We then examined performance across the weighting schemes. Interestingly, in both cases we found the naive and satisfactory portfolios outperformed the MVO-derived max Sharpe portfolio. These results echoed a paper that showed that various (complicated) versions of mean-variance optimization rarely performed better than the 1/N, or as we like to call it naive, portfolio. The 1/N is simply an equal-weighting of all assets in the portfolio; hence one over the number (N) of assets.

Of course, our post was nowhere near as sophisticated as three professors writing a scholarly article for equally scholarly peers. But they didn’t post their code in R or Python! We had shelved this research project until we started thinking about position sizing recently. In the real world, fundamental portfolio managers want to allocate capital to those assets they believe will have the greatest chance of producing the highest risk-adjusted returns. But what method should they use to estimate the ideal position size?

We’ve already discussed MVO and satisficing. But there are other methods too. The Kelly Criterion, popularized in books and blogs about legendary blackjack player and hedge fund manager Edward O. Thorp, tries to find optimal “bet” size. Others seek to lower estimation error—that is, the expected risk and/or return—or improve the optimization output to produce better out-of-sample performance.

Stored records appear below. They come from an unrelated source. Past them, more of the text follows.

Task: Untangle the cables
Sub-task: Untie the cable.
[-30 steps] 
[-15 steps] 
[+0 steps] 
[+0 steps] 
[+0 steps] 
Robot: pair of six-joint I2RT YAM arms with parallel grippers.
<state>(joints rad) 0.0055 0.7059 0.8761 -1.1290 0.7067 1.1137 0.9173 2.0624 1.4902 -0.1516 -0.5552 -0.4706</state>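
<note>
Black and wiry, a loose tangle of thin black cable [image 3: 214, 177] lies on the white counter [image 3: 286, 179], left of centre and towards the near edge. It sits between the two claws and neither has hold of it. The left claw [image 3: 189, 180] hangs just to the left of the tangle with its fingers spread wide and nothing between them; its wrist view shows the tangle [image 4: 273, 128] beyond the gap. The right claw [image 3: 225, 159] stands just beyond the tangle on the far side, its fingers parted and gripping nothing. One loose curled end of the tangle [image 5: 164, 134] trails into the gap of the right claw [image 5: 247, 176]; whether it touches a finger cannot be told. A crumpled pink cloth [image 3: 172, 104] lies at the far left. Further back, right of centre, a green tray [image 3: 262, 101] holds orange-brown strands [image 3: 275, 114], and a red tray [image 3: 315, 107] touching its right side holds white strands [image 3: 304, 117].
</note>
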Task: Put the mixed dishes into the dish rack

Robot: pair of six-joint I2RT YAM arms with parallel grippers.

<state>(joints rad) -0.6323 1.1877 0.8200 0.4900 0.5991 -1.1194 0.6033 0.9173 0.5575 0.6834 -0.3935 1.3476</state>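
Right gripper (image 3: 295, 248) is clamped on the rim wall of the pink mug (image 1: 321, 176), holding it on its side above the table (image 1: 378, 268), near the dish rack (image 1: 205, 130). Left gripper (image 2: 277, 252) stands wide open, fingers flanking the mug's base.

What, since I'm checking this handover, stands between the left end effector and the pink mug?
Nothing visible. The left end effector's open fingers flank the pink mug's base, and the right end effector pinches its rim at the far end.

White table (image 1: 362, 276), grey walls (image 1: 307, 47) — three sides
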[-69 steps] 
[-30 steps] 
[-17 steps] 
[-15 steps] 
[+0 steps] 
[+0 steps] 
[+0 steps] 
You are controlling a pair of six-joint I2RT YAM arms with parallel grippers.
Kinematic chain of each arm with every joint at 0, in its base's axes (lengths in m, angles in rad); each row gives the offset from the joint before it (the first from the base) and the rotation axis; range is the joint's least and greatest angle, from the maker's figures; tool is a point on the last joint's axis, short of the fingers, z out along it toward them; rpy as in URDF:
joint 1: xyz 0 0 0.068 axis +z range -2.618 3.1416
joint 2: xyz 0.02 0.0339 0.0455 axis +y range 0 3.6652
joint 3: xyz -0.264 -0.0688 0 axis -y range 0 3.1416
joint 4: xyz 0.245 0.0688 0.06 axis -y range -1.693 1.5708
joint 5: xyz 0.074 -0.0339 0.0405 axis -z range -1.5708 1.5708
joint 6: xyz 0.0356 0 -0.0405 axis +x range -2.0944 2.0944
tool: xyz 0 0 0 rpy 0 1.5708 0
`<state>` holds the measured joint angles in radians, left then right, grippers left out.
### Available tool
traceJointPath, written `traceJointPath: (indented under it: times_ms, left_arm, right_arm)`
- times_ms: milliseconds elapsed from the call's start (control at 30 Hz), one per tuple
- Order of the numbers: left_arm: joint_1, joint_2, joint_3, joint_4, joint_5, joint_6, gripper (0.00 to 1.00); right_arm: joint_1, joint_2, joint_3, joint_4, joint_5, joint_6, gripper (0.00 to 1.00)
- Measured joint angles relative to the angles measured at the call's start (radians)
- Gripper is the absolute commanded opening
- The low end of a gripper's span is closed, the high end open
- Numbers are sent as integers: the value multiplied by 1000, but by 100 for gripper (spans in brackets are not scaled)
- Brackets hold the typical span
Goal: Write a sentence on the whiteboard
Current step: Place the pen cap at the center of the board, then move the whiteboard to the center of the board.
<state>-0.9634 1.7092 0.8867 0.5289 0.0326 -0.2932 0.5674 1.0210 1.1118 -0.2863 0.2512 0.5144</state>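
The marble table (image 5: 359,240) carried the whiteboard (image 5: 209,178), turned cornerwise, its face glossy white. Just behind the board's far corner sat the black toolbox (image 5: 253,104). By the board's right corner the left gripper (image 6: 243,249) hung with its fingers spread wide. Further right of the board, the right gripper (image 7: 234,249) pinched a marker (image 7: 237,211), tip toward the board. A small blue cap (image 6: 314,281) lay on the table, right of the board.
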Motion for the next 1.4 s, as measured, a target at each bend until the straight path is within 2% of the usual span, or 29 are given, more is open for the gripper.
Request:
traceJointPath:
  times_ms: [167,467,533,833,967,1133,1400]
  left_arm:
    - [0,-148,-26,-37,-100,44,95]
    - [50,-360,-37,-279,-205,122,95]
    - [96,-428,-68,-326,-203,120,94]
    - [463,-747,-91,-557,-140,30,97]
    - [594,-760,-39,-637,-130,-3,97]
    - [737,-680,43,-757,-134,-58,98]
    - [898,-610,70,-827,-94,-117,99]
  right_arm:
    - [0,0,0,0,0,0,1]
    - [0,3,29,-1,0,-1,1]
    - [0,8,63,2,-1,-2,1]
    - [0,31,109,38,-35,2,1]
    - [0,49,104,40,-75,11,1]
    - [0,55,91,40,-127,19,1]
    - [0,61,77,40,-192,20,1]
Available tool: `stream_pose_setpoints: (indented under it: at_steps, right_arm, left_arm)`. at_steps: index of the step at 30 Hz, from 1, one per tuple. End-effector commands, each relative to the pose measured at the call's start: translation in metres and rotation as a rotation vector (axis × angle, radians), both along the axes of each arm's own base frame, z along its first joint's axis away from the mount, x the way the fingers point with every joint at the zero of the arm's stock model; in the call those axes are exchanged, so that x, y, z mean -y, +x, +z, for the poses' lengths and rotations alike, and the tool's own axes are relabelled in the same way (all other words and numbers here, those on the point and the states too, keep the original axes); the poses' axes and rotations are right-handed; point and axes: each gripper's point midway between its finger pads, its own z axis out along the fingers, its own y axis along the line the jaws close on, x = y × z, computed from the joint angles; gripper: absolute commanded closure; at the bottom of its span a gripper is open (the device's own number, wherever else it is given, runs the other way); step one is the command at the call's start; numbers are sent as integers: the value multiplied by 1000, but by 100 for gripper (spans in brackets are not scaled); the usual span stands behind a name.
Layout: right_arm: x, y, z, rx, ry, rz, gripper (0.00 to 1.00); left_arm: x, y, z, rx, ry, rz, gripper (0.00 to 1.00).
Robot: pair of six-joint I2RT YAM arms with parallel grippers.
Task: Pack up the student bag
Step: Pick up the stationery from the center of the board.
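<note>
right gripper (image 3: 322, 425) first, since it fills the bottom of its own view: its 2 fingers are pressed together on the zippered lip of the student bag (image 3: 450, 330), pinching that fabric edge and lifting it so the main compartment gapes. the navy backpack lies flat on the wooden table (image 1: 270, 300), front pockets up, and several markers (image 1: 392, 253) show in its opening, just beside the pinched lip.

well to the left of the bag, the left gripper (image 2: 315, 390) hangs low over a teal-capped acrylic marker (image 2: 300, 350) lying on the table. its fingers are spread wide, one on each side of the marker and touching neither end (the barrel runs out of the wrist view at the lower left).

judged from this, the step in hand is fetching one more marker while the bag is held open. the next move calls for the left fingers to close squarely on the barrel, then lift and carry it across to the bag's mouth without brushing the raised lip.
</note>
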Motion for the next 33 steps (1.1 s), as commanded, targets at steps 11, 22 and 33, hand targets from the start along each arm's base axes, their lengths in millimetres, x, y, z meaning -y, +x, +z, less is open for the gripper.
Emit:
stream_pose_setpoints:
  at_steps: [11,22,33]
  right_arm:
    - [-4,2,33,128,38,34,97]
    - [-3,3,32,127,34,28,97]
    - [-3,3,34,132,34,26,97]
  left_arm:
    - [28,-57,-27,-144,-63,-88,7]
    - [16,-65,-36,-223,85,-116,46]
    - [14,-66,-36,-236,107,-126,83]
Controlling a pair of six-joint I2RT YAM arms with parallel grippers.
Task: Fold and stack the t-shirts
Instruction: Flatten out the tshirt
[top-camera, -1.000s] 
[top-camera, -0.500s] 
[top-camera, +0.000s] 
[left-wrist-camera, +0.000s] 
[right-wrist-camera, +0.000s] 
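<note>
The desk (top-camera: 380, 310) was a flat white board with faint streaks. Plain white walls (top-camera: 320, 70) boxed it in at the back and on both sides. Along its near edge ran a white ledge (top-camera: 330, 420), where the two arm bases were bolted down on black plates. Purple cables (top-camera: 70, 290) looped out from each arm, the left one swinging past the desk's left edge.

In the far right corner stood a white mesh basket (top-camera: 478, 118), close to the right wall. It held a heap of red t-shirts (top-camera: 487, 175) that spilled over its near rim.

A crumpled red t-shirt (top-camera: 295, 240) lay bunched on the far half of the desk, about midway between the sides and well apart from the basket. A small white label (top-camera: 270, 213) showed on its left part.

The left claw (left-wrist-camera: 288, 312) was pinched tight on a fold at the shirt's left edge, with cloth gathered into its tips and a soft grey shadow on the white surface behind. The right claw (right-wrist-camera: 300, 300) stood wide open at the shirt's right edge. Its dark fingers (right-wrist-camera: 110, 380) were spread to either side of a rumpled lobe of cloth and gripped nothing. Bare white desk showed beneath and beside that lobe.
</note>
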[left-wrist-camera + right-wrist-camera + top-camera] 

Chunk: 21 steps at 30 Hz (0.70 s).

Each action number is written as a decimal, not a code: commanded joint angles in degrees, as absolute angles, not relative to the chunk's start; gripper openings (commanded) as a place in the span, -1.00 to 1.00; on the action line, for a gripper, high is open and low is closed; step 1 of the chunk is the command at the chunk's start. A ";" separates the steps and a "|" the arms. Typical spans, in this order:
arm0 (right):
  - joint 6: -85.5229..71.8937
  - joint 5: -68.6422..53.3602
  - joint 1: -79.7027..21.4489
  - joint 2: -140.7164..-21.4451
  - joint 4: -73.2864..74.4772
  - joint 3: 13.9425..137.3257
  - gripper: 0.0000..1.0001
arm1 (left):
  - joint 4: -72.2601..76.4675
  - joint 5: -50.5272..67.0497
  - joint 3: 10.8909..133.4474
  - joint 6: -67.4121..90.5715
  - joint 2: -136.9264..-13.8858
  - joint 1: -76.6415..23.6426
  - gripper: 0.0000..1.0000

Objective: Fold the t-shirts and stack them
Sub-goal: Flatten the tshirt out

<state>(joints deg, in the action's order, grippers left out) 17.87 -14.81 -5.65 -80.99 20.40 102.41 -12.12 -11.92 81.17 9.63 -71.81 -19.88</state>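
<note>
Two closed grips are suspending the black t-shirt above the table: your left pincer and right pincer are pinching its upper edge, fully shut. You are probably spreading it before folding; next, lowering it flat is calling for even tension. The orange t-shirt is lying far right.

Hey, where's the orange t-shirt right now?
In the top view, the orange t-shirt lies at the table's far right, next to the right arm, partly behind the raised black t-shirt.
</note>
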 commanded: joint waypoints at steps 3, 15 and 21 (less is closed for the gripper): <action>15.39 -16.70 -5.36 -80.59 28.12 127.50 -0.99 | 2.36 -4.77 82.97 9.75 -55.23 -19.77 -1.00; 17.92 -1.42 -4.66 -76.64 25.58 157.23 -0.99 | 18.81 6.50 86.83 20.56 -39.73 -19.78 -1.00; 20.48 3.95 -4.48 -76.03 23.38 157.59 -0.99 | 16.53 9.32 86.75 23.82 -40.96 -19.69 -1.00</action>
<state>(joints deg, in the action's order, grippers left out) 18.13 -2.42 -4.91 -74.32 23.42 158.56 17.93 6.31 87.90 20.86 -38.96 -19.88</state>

MVO, as already shown, has its problems. We like our satisficing algorithm, but suspect it won’t catch on that soon. Ranking systems based on anticipated outperformance are reasonable, but may also be ad hoc. We haven’t experimented with the Kelly criterion or the other, more, sophisticated methods. All this got us thinking, what if we dusted off our portfolio series to test how the different optimization schemes would perform out-of-sample on real data?

Here’s how this will work. We’ll use the weighting schemes derived from historical data and then apply them to the next sequence of historical data. Typically, we’ll look at five-years of monthly data, run the algorithms, and then assign the weight output to the next five-years. As we roll forward in time, we’ll include the previous five years in the data set on which we run the algorithms. Since we start with the same dataset as before that will look like the following—train set 1: 1987-1991, test set 1: 1992-1996; train set 2: 1987-1996, test set 2: 1997-2001; and so on. Why five years? We’re long-term investors! Also, we don’t think the results of one-year forward returns are going to be that meaningful even if a year can seem like a lifetime when you’re managing money professionally. Nonetheless, if there’s interest, we’ll look at different sequence methods.

The optimization schemes we’ll be using are mean-variance optimization (MVO), as well as exponentially-weighted (12-month rolling) return estimates for MVO. We’ll also use a modified Kelly Criterion, the Black-Litterman model, and Hierarchical Risk Parity. We can’t really do justice to the last two methods. There are scores of papers describing them, but for a quick and dirty recap we recommend reading the docs of the PyPortfolioOpt package. We use a number of the classes and methods from this excellent package for this post, so have a look!

Let’s briefly discuss how the weighting schemes are derived. We’ll forego the naive discussion, as we expect most readers will get the 1/N weighting.

MVO and EW MVO

We’ve spilled enough pixelated ink to forego a lengthy discussion of the MVO portfolio algorithm. But suffice it to say, using convex optimization, one finds the weights that generate the maximum return for a given level of risk. The formula is:

\(\text{max: }\mu^T w – \gamma w^T\Sigma w\)
\(\text{subject to: } 1^Tw = 1\)

We won’t go into too much detail on the equation, as we’ve dealt with it before. While this is a general formula with \(\gamma\) representing a risk aversion metric, for this post we’ll actually be maximizing the Sharpe ratio or:

\(\text{max: }\frac{\mu^Tw}{{(w^T\Sigma w)}^{1/2}}\)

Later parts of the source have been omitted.